- **REQUIRED ACTION**: Send back every record word for word, with nothing missing.

[Records from a dataset]
⁂

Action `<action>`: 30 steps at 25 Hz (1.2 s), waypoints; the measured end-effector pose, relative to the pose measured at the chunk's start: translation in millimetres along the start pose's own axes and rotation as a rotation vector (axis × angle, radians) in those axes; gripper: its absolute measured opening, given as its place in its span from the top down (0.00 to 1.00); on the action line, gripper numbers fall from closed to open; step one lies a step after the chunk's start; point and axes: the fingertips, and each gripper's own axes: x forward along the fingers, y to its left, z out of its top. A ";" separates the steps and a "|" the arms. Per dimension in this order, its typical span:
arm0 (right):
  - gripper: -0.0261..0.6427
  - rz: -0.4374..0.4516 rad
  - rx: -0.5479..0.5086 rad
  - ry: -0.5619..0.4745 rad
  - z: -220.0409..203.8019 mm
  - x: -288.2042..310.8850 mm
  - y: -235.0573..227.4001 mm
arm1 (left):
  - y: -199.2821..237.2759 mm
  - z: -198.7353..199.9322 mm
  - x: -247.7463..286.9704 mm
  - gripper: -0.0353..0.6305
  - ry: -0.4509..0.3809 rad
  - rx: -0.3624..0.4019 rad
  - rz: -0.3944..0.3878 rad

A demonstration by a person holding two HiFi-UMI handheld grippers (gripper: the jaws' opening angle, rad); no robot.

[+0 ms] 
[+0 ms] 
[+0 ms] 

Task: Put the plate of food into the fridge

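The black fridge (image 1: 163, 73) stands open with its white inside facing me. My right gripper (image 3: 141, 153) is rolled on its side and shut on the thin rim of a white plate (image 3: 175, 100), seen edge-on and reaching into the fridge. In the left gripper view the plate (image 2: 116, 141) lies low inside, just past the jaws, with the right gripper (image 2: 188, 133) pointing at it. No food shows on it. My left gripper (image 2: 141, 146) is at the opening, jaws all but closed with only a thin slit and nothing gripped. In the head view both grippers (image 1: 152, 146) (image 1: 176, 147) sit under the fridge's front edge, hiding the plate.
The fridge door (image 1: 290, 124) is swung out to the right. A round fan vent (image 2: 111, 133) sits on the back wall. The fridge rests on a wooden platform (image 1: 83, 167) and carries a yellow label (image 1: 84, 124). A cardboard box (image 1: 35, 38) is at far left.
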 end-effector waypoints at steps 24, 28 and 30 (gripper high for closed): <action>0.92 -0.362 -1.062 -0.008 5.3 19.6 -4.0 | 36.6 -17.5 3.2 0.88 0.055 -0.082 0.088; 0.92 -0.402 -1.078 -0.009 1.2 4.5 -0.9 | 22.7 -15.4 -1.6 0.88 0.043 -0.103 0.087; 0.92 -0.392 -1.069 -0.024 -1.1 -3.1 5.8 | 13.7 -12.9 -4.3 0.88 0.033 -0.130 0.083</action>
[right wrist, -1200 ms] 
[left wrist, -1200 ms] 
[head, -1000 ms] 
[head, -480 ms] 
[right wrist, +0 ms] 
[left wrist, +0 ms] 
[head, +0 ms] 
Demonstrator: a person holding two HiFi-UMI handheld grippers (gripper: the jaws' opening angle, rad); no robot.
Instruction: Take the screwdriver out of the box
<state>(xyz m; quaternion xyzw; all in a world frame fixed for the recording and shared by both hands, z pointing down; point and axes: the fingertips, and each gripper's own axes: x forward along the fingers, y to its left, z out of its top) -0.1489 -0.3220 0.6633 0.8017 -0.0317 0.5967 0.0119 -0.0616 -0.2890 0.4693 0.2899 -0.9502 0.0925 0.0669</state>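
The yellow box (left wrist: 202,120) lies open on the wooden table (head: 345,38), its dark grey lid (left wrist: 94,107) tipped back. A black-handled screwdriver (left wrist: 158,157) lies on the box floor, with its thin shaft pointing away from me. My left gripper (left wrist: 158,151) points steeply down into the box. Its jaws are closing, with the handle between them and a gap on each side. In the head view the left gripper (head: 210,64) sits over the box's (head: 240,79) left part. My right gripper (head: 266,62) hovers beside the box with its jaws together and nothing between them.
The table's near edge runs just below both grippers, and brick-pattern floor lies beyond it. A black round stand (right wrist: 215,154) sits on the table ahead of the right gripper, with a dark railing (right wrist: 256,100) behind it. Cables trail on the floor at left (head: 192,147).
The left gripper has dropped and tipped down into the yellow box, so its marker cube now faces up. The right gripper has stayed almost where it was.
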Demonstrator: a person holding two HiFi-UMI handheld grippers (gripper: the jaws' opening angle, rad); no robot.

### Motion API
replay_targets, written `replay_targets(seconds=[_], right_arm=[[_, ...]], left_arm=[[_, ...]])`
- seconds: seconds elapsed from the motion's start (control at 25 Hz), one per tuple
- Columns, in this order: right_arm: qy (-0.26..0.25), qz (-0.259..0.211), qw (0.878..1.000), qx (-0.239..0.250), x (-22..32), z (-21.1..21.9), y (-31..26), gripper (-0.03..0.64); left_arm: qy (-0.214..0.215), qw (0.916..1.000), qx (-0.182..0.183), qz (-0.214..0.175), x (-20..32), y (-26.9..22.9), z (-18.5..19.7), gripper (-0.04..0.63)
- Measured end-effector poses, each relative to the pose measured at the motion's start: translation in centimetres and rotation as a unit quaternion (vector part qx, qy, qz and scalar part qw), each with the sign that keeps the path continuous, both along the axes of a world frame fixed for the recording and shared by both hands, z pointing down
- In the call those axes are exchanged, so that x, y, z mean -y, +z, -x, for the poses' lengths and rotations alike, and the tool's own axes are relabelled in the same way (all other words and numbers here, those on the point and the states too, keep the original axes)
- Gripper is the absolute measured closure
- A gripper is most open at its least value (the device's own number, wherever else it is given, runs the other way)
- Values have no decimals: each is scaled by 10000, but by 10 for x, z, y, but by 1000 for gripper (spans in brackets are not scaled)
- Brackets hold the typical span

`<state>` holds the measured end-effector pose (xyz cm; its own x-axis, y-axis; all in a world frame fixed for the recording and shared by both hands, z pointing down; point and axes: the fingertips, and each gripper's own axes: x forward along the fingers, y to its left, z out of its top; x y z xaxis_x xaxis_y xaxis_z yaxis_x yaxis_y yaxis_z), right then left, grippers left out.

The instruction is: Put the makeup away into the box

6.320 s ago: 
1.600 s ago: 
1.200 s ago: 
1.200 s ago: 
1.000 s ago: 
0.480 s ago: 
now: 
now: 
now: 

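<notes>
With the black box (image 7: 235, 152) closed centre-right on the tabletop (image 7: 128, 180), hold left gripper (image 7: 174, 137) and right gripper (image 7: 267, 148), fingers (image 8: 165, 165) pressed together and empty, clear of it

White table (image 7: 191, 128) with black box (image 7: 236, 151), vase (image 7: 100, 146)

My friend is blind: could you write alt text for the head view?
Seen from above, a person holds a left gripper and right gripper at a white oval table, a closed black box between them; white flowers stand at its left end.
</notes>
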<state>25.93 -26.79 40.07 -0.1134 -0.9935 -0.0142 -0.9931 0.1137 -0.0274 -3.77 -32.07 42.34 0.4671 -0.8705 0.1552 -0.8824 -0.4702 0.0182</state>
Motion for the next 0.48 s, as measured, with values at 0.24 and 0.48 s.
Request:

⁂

- **OUTPUT FOR THIS EXERCISE**:
Action `<action>`: 30 steps at 25 Hz (1.2 s), waypoints; the measured end-effector pose, relative to the pose measured at the chunk's start: translation in millimetres along the start pose's own axes and rotation as a rotation vector (axis × angle, radians) in those axes; gripper: its absolute measured opening, given as its place in its span from the top down (0.00 to 1.00); on the action line, gripper numbers fall from closed to open; step one lies a step after the chunk's start; point and axes: the fingertips, and each gripper's own axes: x forward along the fingers, y to its left, z out of its top. A ";" separates the steps and a "|" the arms. Per dimension in this order, its typical span:
arm0 (right):
  - gripper: -0.0261..0.6427
  - rz: -0.4374..0.4516 rad
  - rx: -0.5479..0.5086 rad
  - ry: -0.5619..0.4745 rad
  - z: -220.0409..203.8019 mm
  - x: -288.2042..310.8850 mm
  - y: -235.0573..227.4001 mm
arm1 (left):
  - y: -199.2821..237.2759 mm
  - z: -198.7353..199.9322 mm
  - x: -247.7463..286.9704 mm
  - gripper: -0.0353..0.6305
  - ry: -0.4509..0.3809 rad
  - rx: -0.3624..0.4019 rad
  - rz: -0.3944..0.3878 rad

A demonstration by a person holding two HiFi-UMI handheld grippers (gripper: the jaws' opening angle, rad); no robot.

[+0 ms] 
[+0 ms] 
[+0 ms] 

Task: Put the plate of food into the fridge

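The black fridge (image 1: 163, 73) stands open with its white inside facing me. My right gripper (image 3: 141, 153) is rolled on its side and shut on the thin rim of a white plate (image 3: 175, 100), seen edge-on and reaching into the fridge. In the left gripper view the plate (image 2: 116, 141) lies low inside, just past the jaws, with the right gripper (image 2: 188, 133) pointing at it. No food shows on it. My left gripper (image 2: 141, 146) is at the opening, jaws all but closed with only a thin slit and nothing gripped. In the head view both grippers (image 1: 152, 146) (image 1: 176, 147) sit under the fridge's front edge, hiding the plate.
The fridge door (image 1: 290, 124) is swung out to the right. A round fan vent (image 2: 111, 133) sits on the back wall. The fridge rests on a wooden platform (image 1: 83, 167) and carries a yellow label (image 1: 84, 124). A cardboard box (image 1: 35, 38) is at far left.
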 end-effector waypoints at steps 24, 28 and 30 (gripper high for closed): <action>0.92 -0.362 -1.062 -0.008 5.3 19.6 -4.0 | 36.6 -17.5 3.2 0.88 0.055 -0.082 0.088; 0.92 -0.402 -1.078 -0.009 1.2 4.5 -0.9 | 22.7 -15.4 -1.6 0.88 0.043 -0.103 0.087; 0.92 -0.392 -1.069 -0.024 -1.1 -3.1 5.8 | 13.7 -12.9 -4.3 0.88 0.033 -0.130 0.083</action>
[right wrist, -1200 ms] 
[left wrist, -1200 ms] 
[head, -1000 ms] 
[head, -480 ms] 
[right wrist, +0 ms] 
[left wrist, +0 ms] 
[head, +0 ms] 
Demonstrator: a person holding two HiFi-UMI handheld grippers (gripper: the jaws' opening angle, rad); no robot.
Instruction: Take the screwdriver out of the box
<state>(xyz m; quaternion xyzw; all in a world frame fixed for the recording and shared by both hands, z pointing down; point and axes: the fingertips, and each gripper's own axes: x forward along the fingers, y to its left, z out of its top) -0.1489 -0.3220 0.6633 0.8017 -0.0317 0.5967 0.0119 -0.0616 -0.2890 0.4693 0.2899 -0.9502 0.0925 0.0669</state>
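The yellow box (left wrist: 202,120) lies open on the wooden table (head: 345,38), its dark grey lid (left wrist: 94,107) tipped back. A black-handled screwdriver (left wrist: 158,157) lies on the box floor, with its thin shaft pointing away from me. My left gripper (left wrist: 158,151) points steeply down into the box. Its jaws are closing, with the handle between them and a gap on each side. In the head view the left gripper (head: 210,64) sits over the box's (head: 240,79) left part. My right gripper (head: 266,62) hovers beside the box with its jaws together and nothing between them.
The table's near edge runs just below both grippers, and brick-pattern floor lies beyond it. A black round stand (right wrist: 215,154) sits on the table ahead of the right gripper, with a dark railing (right wrist: 256,100) behind it. Cables trail on the floor at left (head: 192,147).
The left gripper has dropped and tipped down into the yellow box, so its marker cube now faces up. The right gripper has stayed almost where it was.
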Demonstrator: a person holding two HiFi-UMI handheld grippers (gripper: the jaws' opening angle, rad); no robot.

### Motion API
replay_targets, written `replay_targets(seconds=[_], right_arm=[[_, ...]], left_arm=[[_, ...]])`
- seconds: seconds elapsed from the motion's start (control at 25 Hz), one per tuple
- Columns, in this order: right_arm: qy (-0.26..0.25), qz (-0.259..0.211), qw (0.878..1.000), qx (-0.239..0.250), x (-22..32), z (-21.1..21.9), y (-31..26), gripper (-0.03..0.64); left_arm: qy (-0.214..0.215), qw (0.916..1.000), qx (-0.182..0.183), qz (-0.214..0.175), x (-20..32), y (-26.9..22.9), z (-18.5..19.7), gripper (-0.04..0.63)
- Measured end-effector poses, each relative to the pose measured at the motion's start: translation in centimetres and rotation as a unit quaternion (vector part qx, qy, qz and scalar part qw), each with the sign that keeps the path continuous, both along the axes of a world frame fixed for the recording and shared by both hands, z pointing down
- In the call those axes are exchanged, so that x, y, z mean -y, +z, -x, for the poses' lengths and rotations alike, and the tool's own axes are relabelled in the same way (all other words and numbers here, those on the point and the states too, keep the original axes)
- Gripper is the absolute measured closure
- A gripper is most open at its least value (the device's own number, wherever else it is given, runs the other way)
- Values have no decimals: each is scaled by 10000, but by 10 for x, z, y, but by 1000 for gripper (spans in brackets are not scaled)
- Brackets hold the typical span

`<state>` holds the measured end-effector pose (xyz cm; its own x-axis, y-axis; all in a world frame fixed for the recording and shared by both hands, z pointing down; point and axes: the fingertips, and each gripper's own axes: x forward along the fingers, y to its left, z out of its top; x y z xaxis_x xaxis_y xaxis_z yaxis_x yaxis_y yaxis_z), right then left, grippers left out.

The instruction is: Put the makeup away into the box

6.320 s ago: 
1.600 s ago: 
1.200 s ago: 
1.200 s ago: 
1.000 s ago: 
0.480 s ago: 
now: 
now: 
now: 

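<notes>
With the black box (image 7: 235, 152) closed centre-right on the tabletop (image 7: 128, 180), hold left gripper (image 7: 174, 137) and right gripper (image 7: 267, 148), fingers (image 8: 165, 165) pressed together and empty, clear of it

White table (image 7: 191, 128) with black box (image 7: 236, 151), vase (image 7: 100, 146)

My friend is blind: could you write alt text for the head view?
Seen from above, a person holds a left gripper and right gripper at a white oval table, a closed black box between them; white flowers stand at its left end.
</notes>
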<state>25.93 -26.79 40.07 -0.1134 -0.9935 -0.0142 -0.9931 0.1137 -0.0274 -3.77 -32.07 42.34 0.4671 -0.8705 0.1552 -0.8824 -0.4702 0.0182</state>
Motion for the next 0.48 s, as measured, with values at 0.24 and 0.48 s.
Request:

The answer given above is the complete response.